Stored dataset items
"""

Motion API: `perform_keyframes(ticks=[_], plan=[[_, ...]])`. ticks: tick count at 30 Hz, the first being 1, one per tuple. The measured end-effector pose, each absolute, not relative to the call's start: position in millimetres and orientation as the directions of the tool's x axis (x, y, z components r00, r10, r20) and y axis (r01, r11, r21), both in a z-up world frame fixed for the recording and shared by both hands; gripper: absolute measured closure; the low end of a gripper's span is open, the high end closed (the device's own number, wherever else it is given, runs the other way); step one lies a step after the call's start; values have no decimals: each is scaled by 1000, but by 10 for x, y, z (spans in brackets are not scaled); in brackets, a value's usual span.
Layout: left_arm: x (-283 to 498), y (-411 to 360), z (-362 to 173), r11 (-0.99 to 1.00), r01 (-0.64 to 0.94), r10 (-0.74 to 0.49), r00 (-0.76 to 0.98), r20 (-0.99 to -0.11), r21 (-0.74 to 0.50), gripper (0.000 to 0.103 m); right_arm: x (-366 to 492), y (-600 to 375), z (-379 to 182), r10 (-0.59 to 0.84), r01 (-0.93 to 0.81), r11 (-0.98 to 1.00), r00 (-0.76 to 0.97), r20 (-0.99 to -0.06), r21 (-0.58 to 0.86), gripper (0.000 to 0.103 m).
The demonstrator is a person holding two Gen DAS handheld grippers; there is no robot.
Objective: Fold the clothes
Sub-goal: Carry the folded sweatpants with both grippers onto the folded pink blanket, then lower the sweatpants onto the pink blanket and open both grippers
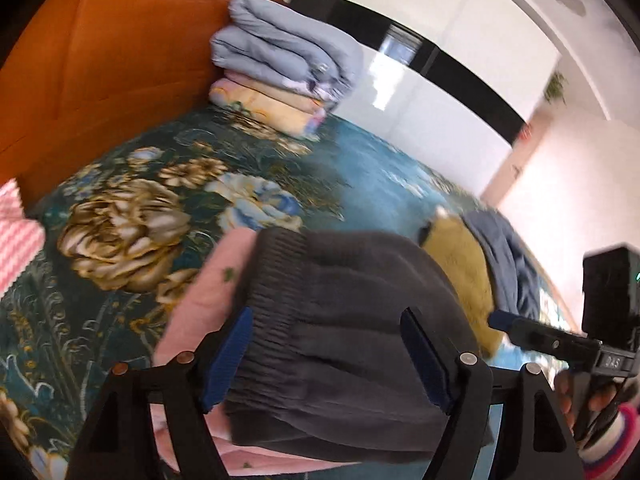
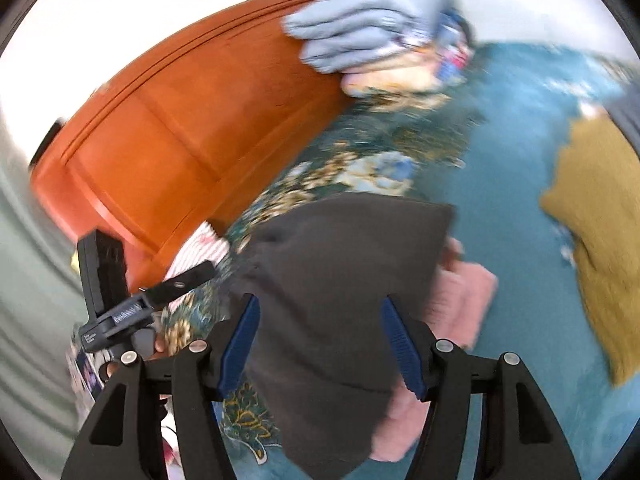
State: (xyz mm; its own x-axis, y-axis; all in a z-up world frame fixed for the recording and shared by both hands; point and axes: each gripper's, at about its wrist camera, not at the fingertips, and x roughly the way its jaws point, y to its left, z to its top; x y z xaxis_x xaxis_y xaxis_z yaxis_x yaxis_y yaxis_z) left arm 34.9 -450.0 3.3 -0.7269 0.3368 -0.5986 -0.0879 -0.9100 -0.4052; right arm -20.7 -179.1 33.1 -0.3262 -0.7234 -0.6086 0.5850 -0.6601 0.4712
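A folded dark grey garment with a ribbed waistband lies on a pink garment on the floral bedspread. My left gripper straddles the waistband end, jaws wide; the blue pads stand beside the fabric without squeezing it. In the right wrist view the same grey garment fills the whole span between the pads of my right gripper, which is shut on it. The pink garment shows beneath it. The view is blurred.
An orange wooden headboard bounds the bed. Folded pale blue and peach bedding is stacked against it. A mustard garment and a blue-grey one lie further along the bed. A pink-and-white striped cloth sits at the left edge.
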Motion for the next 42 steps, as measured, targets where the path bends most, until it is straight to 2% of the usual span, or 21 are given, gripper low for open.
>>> perform_keyframes(ticks=[6, 12, 19, 25, 33, 37, 38, 41, 42], plan=[[160, -4389, -199, -928, -58, 304, -692, -655, -369, 23, -147, -1981, -105, -670, 593, -688, -296, -681, 419, 38], [248, -4331, -148, -933, -30, 273, -708, -651, -359, 23, -151, -1921, -106, -669, 581, -694, -303, -678, 425, 38], [685, -4086, 4, -953, -62, 238, -761, -604, -297, 23, 192, -1772, 24, -703, 618, -671, -356, -615, 409, 38], [1082, -3832, -245, -992, 40, 46, -775, -630, -121, 23, 601, -1596, -122, -692, 629, -687, -412, -593, 364, 38], [1251, -3842, -689, -978, 188, -76, -739, -669, -96, 23, 963, -1560, -631, -579, 558, -785, -505, -640, 269, 38], [1302, -3808, -815, -972, 218, -106, -745, -658, -90, 18, 995, -1777, -954, -529, 535, -810, -489, -693, 241, 37], [1301, -3792, -850, -972, 222, -115, -744, -659, -81, 18, 1004, -1845, -1008, -515, 530, -818, -498, -698, 225, 37], [1276, -3771, -954, -969, 233, -122, -738, -664, -81, 18, 1023, -1944, -1046, -489, 520, -834, -537, -687, 186, 24], [1266, -3769, -996, -967, 243, -127, -735, -667, -83, 18, 1033, -1974, -1045, -481, 519, -837, -554, -679, 170, 24]])
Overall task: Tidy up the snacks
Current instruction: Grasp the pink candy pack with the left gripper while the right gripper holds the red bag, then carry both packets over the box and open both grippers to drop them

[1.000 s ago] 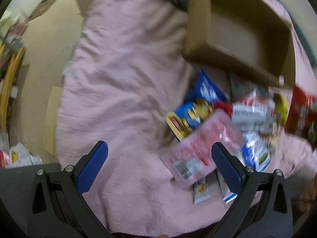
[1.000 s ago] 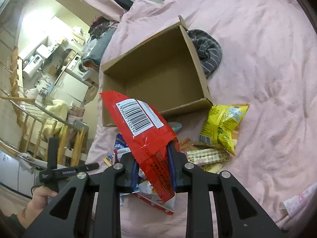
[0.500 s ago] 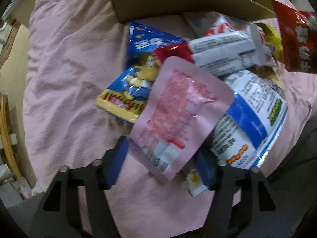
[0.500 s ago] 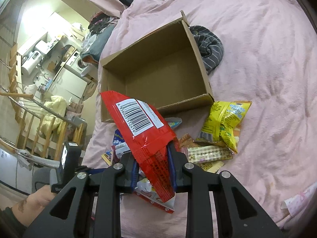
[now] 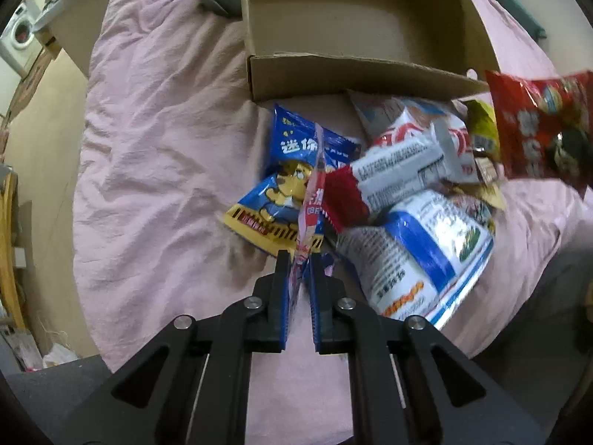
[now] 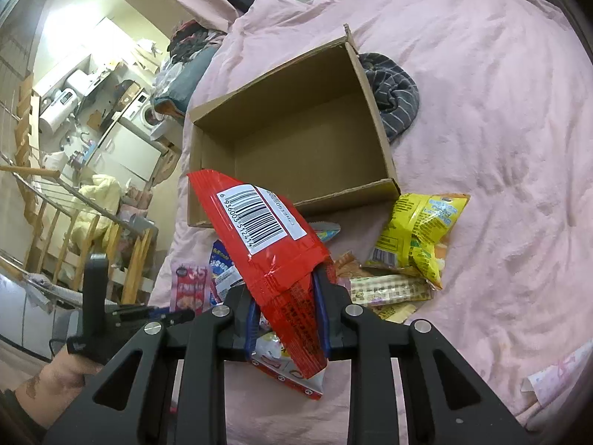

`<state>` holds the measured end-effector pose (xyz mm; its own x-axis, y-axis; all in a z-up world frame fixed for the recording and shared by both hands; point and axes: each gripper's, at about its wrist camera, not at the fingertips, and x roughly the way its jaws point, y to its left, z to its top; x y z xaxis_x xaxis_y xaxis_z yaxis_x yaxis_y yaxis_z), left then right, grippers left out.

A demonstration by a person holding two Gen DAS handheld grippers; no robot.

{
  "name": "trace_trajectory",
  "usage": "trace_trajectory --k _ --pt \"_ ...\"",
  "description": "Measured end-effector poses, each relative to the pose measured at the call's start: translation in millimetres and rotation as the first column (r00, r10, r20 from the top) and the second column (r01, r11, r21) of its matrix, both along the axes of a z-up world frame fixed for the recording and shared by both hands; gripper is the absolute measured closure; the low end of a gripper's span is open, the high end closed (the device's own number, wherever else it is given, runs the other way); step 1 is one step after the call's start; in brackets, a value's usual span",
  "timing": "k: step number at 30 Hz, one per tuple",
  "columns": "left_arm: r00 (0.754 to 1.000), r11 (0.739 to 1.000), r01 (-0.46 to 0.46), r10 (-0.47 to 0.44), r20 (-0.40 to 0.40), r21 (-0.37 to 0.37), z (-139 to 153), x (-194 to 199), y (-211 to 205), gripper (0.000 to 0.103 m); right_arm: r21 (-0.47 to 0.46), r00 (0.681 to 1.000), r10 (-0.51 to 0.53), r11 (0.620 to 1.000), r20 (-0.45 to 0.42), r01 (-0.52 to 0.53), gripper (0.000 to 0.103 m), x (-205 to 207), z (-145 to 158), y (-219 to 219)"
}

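On the pink bedspread (image 5: 148, 148), at the left, the left gripper (image 5: 300, 259) had just been closing and now pinched the pink packet (image 5: 309, 200) edge-on above the snack pile (image 5: 407, 204). The empty cardboard box (image 6: 296, 148) sat just behind. To the right, the right gripper (image 6: 287, 311) clamped the red bag (image 6: 259, 237).
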<state>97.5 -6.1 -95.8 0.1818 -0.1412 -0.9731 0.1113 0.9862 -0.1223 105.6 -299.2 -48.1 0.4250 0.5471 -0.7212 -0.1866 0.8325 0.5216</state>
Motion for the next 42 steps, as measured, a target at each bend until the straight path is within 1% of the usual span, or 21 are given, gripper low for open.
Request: trace_trajectory --k 2,3,4,5,7,8,13,17,22,25,31,33,36,39,42 --pt "1.0 1.0 -0.002 0.001 0.007 0.021 -6.1 4.5 -1.7 0.096 -0.005 1.0 0.002 1.0 0.001 -0.002 0.077 -0.9 -0.4 0.9" --pt "1.0 1.0 -0.008 0.008 0.002 0.019 -8.2 7.3 -3.7 0.096 -0.006 1.0 0.003 1.0 0.001 -0.003 0.077 -0.9 -0.3 1.1" --pt "1.0 1.0 -0.013 0.013 -0.005 0.011 -4.9 5.3 4.0 0.096 -0.006 1.0 0.003 1.0 0.001 -0.003 0.077 -1.0 -0.4 1.1" --pt "1.0 1.0 -0.023 0.023 -0.003 0.018 -3.9 3.4 7.6 0.097 -0.005 1.0 0.003 1.0 0.0 -0.003 0.077 -0.9 -0.1 1.1" --pt "0.999 0.997 -0.051 0.051 0.01 0.055 -2.8 0.8 10.1 0.098 0.0 1.0 0.002 1.0 -0.001 -0.002 0.077 -1.9 -0.2 0.8" --pt "0.998 0.996 -0.064 0.064 0.013 0.056 -0.6 -0.8 10.7 0.098 0.004 1.0 0.0 1.0 -0.001 0.0 0.077 -1.9 -0.2 0.3" --pt "0.991 0.992 -0.116 0.113 0.073 0.047 25.8 -8.9 17.9 0.098 0.031 1.0 -0.004 1.0 -0.009 0.004 0.077 0.3 -0.4 -0.9" --pt "0.981 0.987 -0.155 0.147 0.128 0.049 49.6 -5.6 24.9 0.098 0.036 1.0 -0.002 0.999 0.006 0.001 0.077 3.2 4.2 3.1" --pt "0.975 0.988 -0.147 0.138 0.174 0.038 76.7 5.8 21.2 0.098 0.046 1.0 0.001 0.999 0.02 -0.002 0.077 14.8 11.0 7.6" --pt "0.97 0.99 -0.139 0.13 0.204 0.029 85.9 19.9 18.9 0.098 0.055 0.999 -0.006 0.998 0.032 0.004 0.077 27.7 16.2 9.3" --pt "0.961 0.994 -0.108 0.097 0.26 0.028 96.4 59.6 5.2 0.098 0.098 0.999 -0.032 0.995 0.044 0.027 0.077 70.8 19.3 15.6" --pt "0.959 0.995 -0.098 0.087 0.269 0.029 95.2 75.6 0.1 0.098 0.114 0.999 -0.039 0.993 0.035 0.034 0.077 86.9 16.2 19.7" --pt "0.957 0.996 -0.085 0.074 0.28 0.028 93.1 96.7 -9.4 0.098 0.101 0.999 -0.03 0.995 0.028 0.027 0.077 107.2 10.3 28.7" --pt "0.951 0.996 -0.077 0.063 0.302 0.037 90.2 114.2 -17.5 0.098 0.094 1.0 -0.024 0.995 0.015 0.022 0.077 121.5 0.7 37.3" --pt "0.952 0.996 -0.08 0.066 0.299 0.034 78.5 124.8 -21.5 0.098 0.101 1.0 -0.019 0.995 -0.008 0.02 0.077 127.7 -13.4 43.1"
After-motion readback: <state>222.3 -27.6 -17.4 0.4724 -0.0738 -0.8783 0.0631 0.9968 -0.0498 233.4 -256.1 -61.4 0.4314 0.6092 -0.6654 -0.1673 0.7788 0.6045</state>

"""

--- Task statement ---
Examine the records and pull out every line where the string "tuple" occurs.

--- Result for this task ---
Motion API: `perform_keyframes(ticks=[_], plan=[[_, ...]])`. ticks: tick count at 30 Hz, the first being 1, one per tuple. The measured end-effector pose, each absolute, not relative to the call's start: position in millimetres and orientation as the directions of the tool's x axis (x, y, z components r00, r10, r20) and y axis (r01, r11, r21), both in a z-up world frame fixed for the recording and shared by both hands; gripper: absolute measured closure; the low end of a gripper's span is open, the high end closed (the device's own number, wherever else it is given, runs the other way); step one lies a step after the call's start; values have no decimals: each is scaled by 1000, but by 10 for x, y, z (spans in brackets are not scaled); in brackets, a value's usual span.
  "timing": "k: step number at 30 Hz, one per tuple",

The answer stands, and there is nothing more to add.